Under construction at 14th Street and Constitution Avenue in downtown Washington is an intriguing five-story building, the Smithsonian Institution’s new Museum of History and Technology, behind whose Tennessee pink marble facade there already rests a great steam locomotive of The Southern Railway. When the first tourists are admitted eighteen months from now they will see the giant machine mounted on rails, staring fiercely through an eastern window. But most visitors will be unaware that the iron horse, 188 tons in weight and 92 feet long, had to be set in place before the walls were built and is now a permanent captive in the air-conditioned confines of the museum.
Three blocks from the new museum is the White House, which in the 170 years since its cornerstone was laid, has similarly grown up around the great engine of American politics, the President, enshrining him and at the same time symbolizing his inability to reach the outside environment directly.
The President, after all, has little face-to-face contact with most citizens. A leader of 180,000,000 people spread over 3,500,000 square miles can bring his personality to bear at first hand on only a microscopic fragment of the electorate—a limitation felt by the first President even though he led a nation of only 4,000,000 people on one-fourth our present acreage. George Washington, like Presidents after him, appeared to the public largely through the newspapers. Like many other Presidents, he came to regard the press at its best as an imperfect instrument and at its worst as a curse upon the people. Leaders typically expect the press to be an unswerving ally in what the leaders conceive to be noble purposes; when instead newspapers extract, compress, and mix the leader’s message with anti-messages from his enemies, it seems outrageous adulteration; when papers are antagonistic it seems close to subversion. George Washington had an overwhelmingly sympathetic press. Yet when he retired he was so enraged at the small but noisy opposition that among his first acts as a private citizen was to cancel newspaper subscriptions (an act of retribution to which a President may still resort).

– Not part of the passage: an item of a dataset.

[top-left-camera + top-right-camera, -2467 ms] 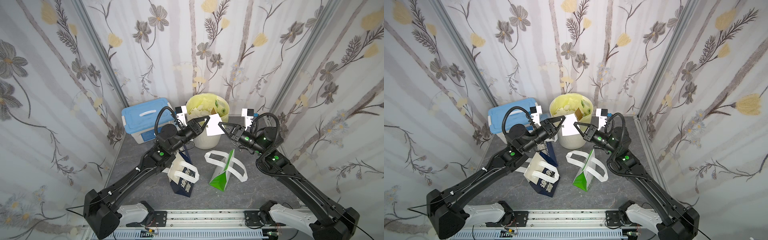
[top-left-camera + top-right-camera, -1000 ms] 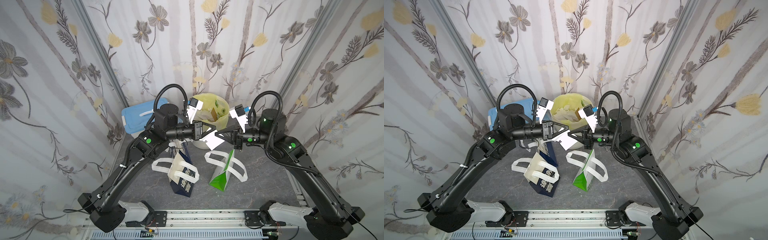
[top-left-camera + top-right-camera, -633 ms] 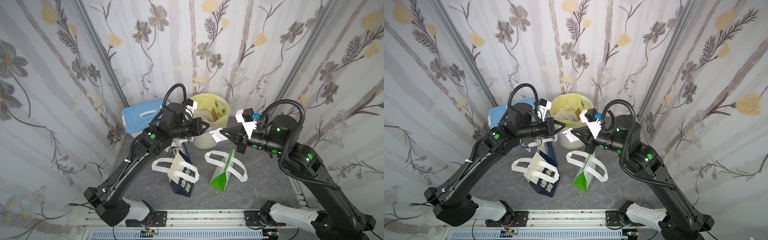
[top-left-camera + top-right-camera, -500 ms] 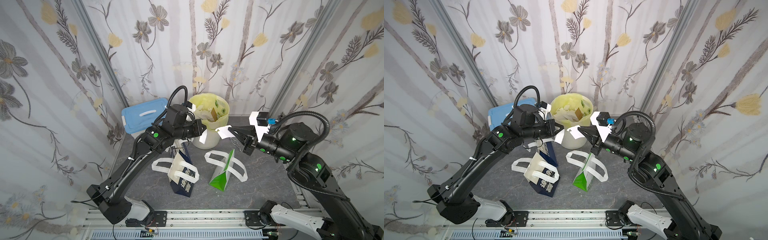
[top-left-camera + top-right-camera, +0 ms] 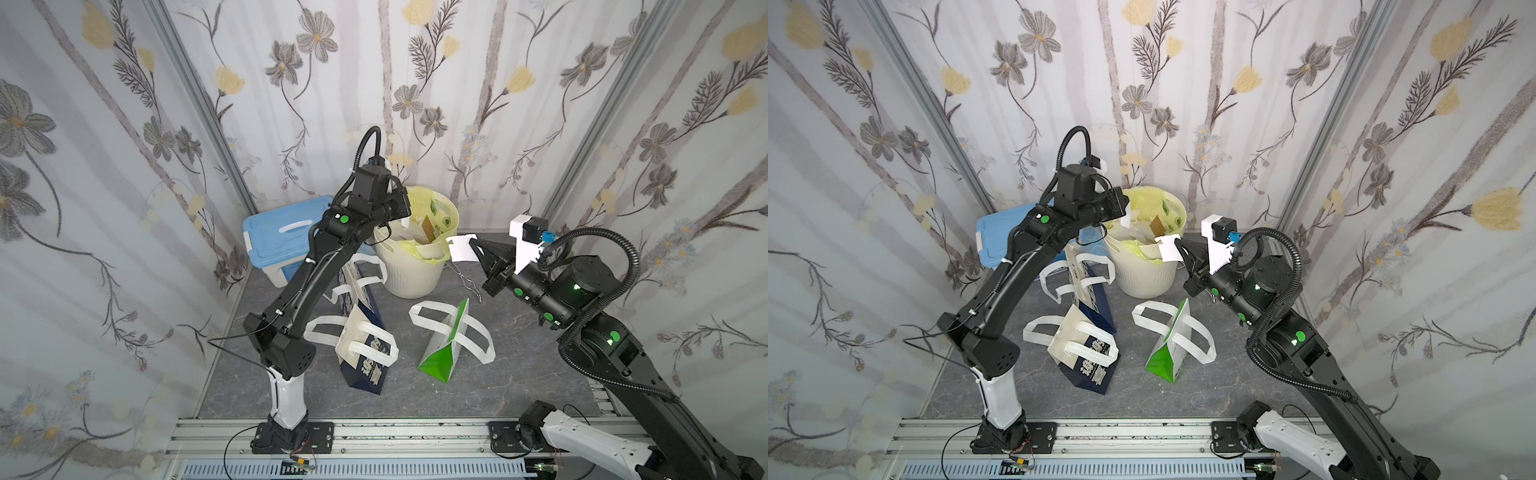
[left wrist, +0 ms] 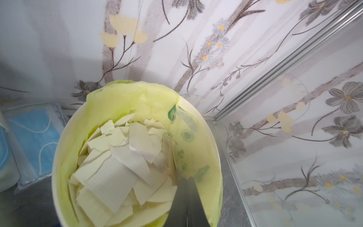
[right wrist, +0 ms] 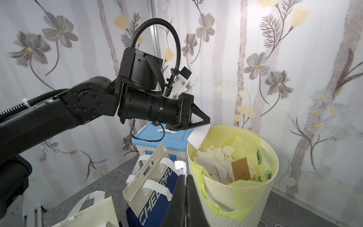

Frank Luther Mott, historian of the American press, has shown that it is not unusual for Presidents to have a majority of newspapers against them. Among those elected over majority press opposition were Jefferson, Madison, John Quincy Adams, Jackson, Van Buren, Polk, Pierce, Lincoln, Hayes, Garfield, Benjamin Harrison, Wilson, Franklin D. Roosevelt, Truman, and Kennedy. Yet Mott’s conclusion, made some years ago, that this is a manageable fixture of American politics may need a. new look. Of thirty-seven Presidential campaigns up to 1936, only three reveal winning candidates with less than 40 percent of editorial support (Jefferson, 33 percent; Van Buren, Lincoln, first campaign, 30). But since the New Deal, the percentage of papers and circulation in favor of Democratic Presidential candidates has been running consistently so low as to place the daily press in a fixed position in the political spectrum. Franklin Roosevelt in 1936 had 26 percent (by circulation) in his favor; in 1940, 23 percent; in 1944, 18 percent; Truman in 1948, 10 percent; Stevenson in 1952, 11 percent; in 1956, 15 percent; and Kennedy in 1960, 16 percent.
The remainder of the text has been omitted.